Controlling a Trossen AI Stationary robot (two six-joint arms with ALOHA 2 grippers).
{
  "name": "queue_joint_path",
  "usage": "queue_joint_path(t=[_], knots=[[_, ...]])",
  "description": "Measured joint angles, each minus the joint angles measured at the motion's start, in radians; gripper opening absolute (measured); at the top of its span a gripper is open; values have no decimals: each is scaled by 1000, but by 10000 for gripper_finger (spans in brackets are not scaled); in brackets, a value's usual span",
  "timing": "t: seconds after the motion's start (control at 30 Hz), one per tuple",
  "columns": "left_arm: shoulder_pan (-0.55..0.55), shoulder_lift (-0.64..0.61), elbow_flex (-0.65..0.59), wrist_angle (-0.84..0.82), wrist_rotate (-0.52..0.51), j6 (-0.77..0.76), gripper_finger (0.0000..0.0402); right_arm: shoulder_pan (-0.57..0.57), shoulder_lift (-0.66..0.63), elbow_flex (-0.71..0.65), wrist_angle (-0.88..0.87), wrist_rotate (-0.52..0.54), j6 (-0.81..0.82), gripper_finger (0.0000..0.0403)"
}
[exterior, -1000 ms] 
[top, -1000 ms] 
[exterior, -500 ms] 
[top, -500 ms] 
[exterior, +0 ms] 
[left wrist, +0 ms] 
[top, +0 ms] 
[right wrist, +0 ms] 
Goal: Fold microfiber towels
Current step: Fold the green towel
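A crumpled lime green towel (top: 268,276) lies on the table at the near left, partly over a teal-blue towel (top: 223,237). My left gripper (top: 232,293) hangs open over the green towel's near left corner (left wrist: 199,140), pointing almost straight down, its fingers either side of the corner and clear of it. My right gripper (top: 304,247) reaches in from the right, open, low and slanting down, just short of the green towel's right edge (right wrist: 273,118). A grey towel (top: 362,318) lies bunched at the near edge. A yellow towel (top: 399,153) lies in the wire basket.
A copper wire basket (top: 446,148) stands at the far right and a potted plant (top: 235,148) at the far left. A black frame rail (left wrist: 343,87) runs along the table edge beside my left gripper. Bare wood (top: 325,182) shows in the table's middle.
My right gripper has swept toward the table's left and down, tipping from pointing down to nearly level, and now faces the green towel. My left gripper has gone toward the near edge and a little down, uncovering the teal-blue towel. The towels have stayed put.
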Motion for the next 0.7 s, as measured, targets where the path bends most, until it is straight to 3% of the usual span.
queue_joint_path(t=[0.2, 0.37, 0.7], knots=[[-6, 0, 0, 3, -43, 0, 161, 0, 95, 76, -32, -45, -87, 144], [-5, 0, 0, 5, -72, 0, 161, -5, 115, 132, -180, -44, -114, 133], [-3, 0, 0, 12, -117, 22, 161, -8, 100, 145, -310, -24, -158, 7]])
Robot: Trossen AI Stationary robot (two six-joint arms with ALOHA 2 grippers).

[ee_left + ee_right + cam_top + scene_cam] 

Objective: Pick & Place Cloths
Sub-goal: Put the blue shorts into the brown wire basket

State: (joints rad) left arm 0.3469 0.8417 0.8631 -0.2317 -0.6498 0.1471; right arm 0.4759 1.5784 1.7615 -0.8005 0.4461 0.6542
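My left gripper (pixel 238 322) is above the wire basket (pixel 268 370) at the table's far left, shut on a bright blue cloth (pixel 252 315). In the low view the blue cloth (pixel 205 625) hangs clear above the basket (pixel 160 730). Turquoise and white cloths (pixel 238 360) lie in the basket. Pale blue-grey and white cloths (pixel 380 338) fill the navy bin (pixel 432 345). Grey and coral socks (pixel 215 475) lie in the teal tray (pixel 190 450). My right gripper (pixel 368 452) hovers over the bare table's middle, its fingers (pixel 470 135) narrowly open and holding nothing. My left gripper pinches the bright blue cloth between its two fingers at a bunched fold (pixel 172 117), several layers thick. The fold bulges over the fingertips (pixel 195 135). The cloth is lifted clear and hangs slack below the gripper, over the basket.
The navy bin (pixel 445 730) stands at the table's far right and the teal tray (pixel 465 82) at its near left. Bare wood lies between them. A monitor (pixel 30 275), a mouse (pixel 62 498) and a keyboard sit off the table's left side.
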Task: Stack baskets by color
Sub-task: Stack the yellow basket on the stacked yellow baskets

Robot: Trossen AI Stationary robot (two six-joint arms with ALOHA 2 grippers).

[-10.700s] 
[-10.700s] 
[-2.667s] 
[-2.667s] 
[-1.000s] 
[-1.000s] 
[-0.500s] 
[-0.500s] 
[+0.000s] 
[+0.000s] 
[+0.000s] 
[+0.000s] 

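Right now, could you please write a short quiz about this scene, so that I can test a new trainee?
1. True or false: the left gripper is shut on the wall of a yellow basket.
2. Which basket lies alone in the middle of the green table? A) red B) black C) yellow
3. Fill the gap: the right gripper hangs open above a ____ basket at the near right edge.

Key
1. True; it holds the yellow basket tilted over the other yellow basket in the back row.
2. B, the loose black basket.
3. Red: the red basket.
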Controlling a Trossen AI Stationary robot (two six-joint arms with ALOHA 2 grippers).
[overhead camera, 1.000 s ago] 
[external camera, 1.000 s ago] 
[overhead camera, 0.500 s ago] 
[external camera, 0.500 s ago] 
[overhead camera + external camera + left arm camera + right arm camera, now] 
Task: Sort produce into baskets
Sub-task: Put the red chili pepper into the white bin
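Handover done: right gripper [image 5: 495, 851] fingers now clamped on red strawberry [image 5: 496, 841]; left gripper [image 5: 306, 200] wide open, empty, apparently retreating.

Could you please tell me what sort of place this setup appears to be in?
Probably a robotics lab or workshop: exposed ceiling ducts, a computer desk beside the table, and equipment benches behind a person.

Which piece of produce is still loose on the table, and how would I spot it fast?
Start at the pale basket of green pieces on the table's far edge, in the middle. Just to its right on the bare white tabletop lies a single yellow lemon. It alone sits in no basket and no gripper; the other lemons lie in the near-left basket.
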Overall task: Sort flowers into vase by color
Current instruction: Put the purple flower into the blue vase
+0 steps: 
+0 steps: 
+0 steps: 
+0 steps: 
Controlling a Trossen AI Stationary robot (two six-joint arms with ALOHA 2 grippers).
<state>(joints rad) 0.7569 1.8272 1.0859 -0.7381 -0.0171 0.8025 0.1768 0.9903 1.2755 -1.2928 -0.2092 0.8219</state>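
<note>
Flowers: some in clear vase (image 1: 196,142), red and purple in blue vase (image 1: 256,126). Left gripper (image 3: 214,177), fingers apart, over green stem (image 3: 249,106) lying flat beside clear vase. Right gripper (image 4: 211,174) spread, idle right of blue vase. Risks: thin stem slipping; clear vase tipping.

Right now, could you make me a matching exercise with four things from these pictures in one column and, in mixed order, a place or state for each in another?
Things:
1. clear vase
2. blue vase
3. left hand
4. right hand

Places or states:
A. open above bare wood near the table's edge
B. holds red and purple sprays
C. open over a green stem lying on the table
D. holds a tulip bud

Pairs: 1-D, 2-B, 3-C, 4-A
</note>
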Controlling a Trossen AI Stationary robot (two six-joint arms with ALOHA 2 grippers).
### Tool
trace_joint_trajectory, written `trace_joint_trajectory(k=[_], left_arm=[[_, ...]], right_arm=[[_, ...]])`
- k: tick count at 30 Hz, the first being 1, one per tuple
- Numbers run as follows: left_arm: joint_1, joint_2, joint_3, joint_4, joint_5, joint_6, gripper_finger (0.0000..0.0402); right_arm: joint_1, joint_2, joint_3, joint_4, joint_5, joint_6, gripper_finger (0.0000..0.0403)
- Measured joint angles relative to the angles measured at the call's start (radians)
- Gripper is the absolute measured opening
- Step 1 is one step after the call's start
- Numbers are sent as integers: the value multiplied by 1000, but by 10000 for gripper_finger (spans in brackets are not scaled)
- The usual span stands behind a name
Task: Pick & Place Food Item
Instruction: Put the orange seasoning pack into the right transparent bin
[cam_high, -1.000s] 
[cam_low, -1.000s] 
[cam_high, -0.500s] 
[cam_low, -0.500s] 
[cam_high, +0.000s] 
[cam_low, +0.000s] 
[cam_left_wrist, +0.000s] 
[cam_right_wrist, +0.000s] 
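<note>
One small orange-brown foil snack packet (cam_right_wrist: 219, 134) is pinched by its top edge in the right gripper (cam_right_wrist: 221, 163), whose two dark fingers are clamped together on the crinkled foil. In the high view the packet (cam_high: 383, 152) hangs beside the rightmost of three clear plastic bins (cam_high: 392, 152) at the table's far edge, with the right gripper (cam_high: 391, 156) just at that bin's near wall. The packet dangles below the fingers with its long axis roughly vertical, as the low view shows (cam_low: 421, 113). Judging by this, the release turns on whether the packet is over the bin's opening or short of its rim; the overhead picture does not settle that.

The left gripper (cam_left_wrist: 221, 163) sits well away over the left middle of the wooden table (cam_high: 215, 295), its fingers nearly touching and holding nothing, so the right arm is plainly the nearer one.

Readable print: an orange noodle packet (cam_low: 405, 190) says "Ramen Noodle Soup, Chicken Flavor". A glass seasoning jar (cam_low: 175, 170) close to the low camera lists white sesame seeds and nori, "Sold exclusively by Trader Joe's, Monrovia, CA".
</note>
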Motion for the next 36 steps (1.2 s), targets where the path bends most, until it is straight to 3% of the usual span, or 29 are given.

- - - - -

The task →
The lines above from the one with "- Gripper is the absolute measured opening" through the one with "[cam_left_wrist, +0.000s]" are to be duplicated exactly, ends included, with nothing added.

Your solution →
- Gripper is the absolute measured opening
- Step 1 is one step after the call's start
- Numbers are sent as integers: the value multiplied by 1000, but by 10000 for gripper_finger (spans in brackets are not scaled)
- The usual span stands behind a name
Task: Pick & Place Food Item
Instruction: Put the orange seasoning pack into the right transparent bin
[cam_high, -1.000s] 
[cam_low, -1.000s] 
[cam_high, -0.500s] 
[cam_low, -0.500s] 
[cam_high, +0.000s] 
[cam_low, +0.000s] 
[cam_left_wrist, +0.000s] 

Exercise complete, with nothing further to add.